▶ **Work item**:
Your response should be the complete listing, copied exactly.
START Supplied data
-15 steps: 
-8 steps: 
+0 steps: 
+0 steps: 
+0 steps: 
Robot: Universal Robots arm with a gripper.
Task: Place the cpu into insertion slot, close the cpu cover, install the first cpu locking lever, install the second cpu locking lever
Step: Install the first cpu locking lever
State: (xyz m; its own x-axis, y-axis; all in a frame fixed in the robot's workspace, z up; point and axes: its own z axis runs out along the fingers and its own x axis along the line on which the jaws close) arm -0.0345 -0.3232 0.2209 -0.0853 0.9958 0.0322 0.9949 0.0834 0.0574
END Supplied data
▶ **Response for this exercise**:
-15 steps: 
-8 steps: 
+0 steps: 
+0 steps: 
+0 steps: 
Robot: Universal Robots arm with a gripper.
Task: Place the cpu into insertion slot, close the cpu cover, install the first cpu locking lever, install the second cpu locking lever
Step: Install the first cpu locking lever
State: (xyz m; its own x-axis, y-axis; all in a frame fixed in the robot's workspace, z up; point and axes: its own z axis runs out along the fingers and its own x axis along the line on which the jaws close) arm -0.0345 -0.3232 0.2209 -0.0853 0.9958 0.0322 0.9949 0.0834 0.0574

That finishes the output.